H(t) \left| \psi (t) \right\rangle = i \hbar \frac{d} {dt} \left| \psi (t) \right\rangle




Andressa Santos
 
Vídeo sobre a constituição da matéria que mostra as partes internas do átomo dando enfase a constituição dos prótons e nêutrons pelos quarks.


Sara Fernandes
 

Quarks

A ideia de que a parte mínima da matéria era o átomo foi proposta ainda no século V a.C. pelo filósofo grego Demócrito e perdurou até o início do século XX. Mais recentemente, em 1964, o norte-americano Murray Gell-Mann (1929-), sugeriu outra hipótese: a matéria poderia ser subdividida em partes ainda menores, chamadas por ele de quarks. Atualmente sabe-se que existem seis tipos de quarks. Desse total, apenas dois entram na composição de prótons e nêutrons. Os demais existiram apenas nos primeiros momentos da criação do Universo e só podem ser recriados dentro dos aceleradores de partículas. Os aceleradores são longas pistas circulares onde os físicos lançam pedaços minúsculos de matéria e de antimatéria, uns contra os outros.
Impulsionadas por um fortíssimo campo magnético criado por potentes eletroímãs, as partículas viajam a uma velocidade próxima à da luz (300 mil km/s). Ao se chocarem, elas se estraçalham em ínfimos pedaços que duram frações mínimas de segundo.
OS SEIS QUARKS
Up (para cima) – É o mais leve dos quarks. Cada próton possui dois up em seu interior. Cada nêutron, um.

Down (para baixo) – Faz dupla com o up na constituição da matéria. Cada próton tem um down e cada nêutron, dois.

Charm (charme) – Maior que o up e o down, só aparece em aceleradores de partículas, por um milionésimo de milionésimo de segundo.

Strange (estranho) – Par do charm, é também pesado demais para se manter inteiro na natureza. Só existiu nos primeiros momentos da criação do Universo.

Top (topo) – O mais pesado dos quarks, tem massa igual à de um átomo de ouro. Nos aceleradores, sobrevive por apenas 0,0000000000000000000001 segundo.

Bottom (fundo) – Também é pesado demais para existir hoje. Nos aceleradores, dura apenas um milionésimo de milionésimo de segundo.


Por: Sara

Protons e neutrons são feitos de quarks.

Tudo que sabemos sobre o tamanho dos quarks é que ele é muito pequeno para se medir com os aceleradores atuais e os métodos experimentais
existentes.

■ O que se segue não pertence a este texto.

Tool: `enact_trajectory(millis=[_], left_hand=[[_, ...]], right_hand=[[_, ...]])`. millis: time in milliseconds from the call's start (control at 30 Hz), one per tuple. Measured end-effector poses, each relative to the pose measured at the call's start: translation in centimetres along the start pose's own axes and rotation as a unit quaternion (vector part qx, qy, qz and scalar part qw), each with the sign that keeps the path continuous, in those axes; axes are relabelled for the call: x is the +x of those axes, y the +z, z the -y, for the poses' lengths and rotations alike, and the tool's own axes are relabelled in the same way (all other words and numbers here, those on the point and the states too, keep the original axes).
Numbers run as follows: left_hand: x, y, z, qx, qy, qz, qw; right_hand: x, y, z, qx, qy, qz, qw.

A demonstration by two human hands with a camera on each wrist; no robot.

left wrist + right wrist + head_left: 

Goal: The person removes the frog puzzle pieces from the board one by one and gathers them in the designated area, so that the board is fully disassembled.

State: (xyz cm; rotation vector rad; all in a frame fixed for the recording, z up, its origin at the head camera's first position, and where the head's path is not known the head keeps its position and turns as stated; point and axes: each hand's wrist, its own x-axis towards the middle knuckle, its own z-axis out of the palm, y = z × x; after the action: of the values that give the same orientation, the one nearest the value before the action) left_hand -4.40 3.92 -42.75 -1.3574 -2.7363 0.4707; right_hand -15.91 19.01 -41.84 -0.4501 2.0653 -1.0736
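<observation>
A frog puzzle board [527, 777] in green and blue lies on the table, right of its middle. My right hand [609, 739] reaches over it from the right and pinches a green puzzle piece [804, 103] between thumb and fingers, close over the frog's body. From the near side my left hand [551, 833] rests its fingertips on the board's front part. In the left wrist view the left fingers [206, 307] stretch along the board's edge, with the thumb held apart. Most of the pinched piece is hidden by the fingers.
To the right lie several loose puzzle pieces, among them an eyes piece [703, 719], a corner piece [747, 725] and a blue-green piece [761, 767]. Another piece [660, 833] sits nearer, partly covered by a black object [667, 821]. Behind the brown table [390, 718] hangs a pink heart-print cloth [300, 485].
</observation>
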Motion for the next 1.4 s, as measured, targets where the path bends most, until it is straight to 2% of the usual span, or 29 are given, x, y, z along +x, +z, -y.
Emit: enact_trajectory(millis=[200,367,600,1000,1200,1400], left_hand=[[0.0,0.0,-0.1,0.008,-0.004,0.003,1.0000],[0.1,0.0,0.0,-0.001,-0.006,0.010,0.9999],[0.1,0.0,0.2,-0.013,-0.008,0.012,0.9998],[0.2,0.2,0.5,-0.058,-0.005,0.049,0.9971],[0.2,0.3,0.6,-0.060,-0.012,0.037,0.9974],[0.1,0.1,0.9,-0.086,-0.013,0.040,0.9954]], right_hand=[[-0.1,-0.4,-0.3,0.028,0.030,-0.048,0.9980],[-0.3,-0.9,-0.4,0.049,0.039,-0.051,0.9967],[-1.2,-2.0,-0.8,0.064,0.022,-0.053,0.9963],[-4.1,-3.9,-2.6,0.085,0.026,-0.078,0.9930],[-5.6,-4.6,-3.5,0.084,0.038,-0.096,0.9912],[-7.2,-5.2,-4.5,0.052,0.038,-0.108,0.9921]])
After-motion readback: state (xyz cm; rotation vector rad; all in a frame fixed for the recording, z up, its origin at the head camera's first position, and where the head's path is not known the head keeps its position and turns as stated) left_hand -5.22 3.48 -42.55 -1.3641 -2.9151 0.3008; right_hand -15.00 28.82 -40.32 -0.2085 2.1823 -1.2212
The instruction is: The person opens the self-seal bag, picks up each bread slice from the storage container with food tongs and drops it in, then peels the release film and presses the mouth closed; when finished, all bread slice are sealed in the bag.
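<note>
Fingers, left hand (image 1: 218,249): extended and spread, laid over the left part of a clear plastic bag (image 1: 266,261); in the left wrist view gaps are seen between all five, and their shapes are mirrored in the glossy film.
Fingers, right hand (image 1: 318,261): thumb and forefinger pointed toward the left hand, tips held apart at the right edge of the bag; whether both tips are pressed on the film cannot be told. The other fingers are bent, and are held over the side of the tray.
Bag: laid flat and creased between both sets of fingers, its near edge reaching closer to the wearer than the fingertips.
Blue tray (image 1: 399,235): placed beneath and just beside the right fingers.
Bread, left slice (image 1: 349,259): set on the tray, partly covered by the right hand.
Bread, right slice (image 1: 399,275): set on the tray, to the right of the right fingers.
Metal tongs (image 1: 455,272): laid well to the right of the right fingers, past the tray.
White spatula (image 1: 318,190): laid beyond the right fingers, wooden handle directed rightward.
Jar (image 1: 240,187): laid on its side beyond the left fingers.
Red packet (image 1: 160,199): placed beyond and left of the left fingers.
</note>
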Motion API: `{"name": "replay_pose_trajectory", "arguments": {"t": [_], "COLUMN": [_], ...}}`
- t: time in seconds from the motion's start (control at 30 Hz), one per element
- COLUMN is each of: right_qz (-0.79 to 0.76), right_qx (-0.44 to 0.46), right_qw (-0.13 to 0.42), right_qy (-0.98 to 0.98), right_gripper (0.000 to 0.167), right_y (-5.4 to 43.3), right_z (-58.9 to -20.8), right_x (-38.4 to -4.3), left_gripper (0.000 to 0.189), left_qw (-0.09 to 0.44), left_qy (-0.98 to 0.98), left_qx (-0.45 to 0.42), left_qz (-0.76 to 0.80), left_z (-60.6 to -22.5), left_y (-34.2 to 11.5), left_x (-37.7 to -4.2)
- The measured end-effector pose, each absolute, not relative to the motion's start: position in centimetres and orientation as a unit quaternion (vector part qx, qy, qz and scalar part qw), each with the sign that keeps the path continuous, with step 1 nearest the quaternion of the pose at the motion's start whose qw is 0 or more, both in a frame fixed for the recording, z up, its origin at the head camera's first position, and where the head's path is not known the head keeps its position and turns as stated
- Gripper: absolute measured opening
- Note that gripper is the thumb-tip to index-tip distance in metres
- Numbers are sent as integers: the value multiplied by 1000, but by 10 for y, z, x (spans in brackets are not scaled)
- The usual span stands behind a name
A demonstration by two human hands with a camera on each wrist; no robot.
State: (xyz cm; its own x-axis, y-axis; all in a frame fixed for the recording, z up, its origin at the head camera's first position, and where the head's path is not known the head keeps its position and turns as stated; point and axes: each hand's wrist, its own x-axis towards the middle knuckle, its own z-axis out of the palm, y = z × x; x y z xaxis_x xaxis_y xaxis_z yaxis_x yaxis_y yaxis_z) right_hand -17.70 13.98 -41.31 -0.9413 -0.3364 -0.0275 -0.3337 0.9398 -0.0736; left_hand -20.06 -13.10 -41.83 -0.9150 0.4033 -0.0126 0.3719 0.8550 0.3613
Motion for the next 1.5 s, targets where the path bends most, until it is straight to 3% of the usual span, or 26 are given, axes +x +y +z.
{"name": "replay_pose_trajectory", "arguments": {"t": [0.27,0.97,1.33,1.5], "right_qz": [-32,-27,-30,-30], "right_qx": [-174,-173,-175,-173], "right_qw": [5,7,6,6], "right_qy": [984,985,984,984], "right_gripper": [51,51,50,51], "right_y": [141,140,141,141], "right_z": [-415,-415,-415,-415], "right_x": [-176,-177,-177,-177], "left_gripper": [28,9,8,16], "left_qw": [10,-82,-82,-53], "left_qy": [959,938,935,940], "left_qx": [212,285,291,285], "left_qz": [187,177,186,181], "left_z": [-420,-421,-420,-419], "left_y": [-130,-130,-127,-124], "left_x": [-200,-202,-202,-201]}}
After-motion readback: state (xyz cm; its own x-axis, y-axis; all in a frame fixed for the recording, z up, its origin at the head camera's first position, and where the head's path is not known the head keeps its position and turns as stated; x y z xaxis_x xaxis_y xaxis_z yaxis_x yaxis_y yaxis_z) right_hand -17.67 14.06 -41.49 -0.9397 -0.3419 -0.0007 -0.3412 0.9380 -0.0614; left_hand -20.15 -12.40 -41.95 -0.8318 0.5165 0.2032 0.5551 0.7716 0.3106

Logo, os teóricos os tratam como se fossem partículas pontuais.

Modelo Padrão
Quando incluimos elétrons, neutrinos, e as forças elétricas e fracas em nosso modelo, podemos descrever tudo sobre a matéria: o nucleo, os núcleos, os átomos, incluindo a química e a biologia. Esta descrição teórica abrangente da matéria é chamada de modelo padrão.
Toda a matéria do dia a dia é composta destas partículas, quando adicionamos o elétron e os neutrinos aos quarks. Estas partículas interagem por troca de partículas especiais chamadas de bósons.
Existem mais duas gerações nas quais as partículas são agrupadas da mesma maneira e interagem trocando o mesmo conjunto de bósons, com a diferença sendo que as partículas são mais pesadas. As propriedades destas outras gerações são estudadas em física de altas energias.


Sara Fernandes

Glúons

Os glúons, mais uma espécie de partículas fundamentais – mas desprovidos de massa ou carga elétrica-, são os mediadores das interações entre os quarks, funcionando como uma “cola” (glue – em inglês) que os mantêm unidos. Portanto, são os glúons que “seguram” os quarks Up e Down de modo a constituir os prótons e os nêutrons. Dessa interação glúon-quark é originada a força nuclear forte – que tem como papel fundamental manter os quarks juntos uns aos outros, bem como os nêutrons e prótons no núcleo atômico.

O tempo de vida dos glúons, (assim como dos prótons, nêutrons e quarks) é infinito.